#### [About this exercise]
Wherever the string "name" appears in the entries below, return the line that holds it.

*** Data records ***

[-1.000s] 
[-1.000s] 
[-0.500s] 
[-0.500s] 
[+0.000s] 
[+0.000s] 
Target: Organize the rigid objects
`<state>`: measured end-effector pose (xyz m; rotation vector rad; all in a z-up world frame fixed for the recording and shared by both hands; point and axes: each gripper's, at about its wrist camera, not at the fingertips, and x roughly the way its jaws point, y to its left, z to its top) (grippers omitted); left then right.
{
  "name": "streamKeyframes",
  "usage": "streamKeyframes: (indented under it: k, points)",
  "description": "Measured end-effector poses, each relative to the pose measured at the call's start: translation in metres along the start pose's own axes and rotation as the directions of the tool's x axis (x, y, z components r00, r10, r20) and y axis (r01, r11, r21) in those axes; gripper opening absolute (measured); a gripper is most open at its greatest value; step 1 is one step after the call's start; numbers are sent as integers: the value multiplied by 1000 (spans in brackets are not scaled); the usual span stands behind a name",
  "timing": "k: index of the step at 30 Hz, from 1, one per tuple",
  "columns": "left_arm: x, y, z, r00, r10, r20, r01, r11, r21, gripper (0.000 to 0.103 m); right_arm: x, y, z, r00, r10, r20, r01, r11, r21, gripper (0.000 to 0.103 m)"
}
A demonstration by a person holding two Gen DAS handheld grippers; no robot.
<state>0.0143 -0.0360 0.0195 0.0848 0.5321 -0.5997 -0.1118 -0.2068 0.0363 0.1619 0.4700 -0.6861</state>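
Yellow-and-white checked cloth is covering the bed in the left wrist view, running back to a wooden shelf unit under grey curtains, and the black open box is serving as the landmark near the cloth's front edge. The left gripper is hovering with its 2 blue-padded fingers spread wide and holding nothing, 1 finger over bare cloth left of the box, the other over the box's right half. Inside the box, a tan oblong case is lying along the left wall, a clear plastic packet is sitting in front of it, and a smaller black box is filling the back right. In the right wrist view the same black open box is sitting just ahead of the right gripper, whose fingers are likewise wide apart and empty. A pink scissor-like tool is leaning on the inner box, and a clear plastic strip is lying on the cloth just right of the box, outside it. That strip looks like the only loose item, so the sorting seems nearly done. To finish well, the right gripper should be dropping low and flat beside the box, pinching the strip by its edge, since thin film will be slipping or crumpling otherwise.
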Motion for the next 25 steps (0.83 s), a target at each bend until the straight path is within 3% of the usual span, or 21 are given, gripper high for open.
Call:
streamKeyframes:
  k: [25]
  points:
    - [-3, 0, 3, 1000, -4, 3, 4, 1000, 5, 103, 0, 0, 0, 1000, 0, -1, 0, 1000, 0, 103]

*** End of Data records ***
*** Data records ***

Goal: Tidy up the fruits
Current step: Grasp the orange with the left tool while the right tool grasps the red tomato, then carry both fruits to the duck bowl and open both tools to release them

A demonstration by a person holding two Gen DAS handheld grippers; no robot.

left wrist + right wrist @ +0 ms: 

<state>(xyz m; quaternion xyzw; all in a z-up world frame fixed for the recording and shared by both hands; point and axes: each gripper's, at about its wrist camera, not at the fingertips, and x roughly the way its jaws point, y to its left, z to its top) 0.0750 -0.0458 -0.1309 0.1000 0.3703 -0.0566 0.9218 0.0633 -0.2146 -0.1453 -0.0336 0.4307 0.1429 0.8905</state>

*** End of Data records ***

#### [Response area]
  "name": "streamKeyframes",
  "description": "Measured end-effector poses, each relative to the pose measured at the call's start: translation in metres along the start pose's own axes and rotation as the directions of the tool's x axis (x, y, z components r00, r10, r20) and y axis (r01, r11, r21) in those axes; gripper opening absolute (measured); a gripper is most open at its greatest value; step 1 is one step after the call's start; numbers are sent as integers: the value multiplied by 1000 (spans in brackets are not scaled); the usual span stands behind a name",

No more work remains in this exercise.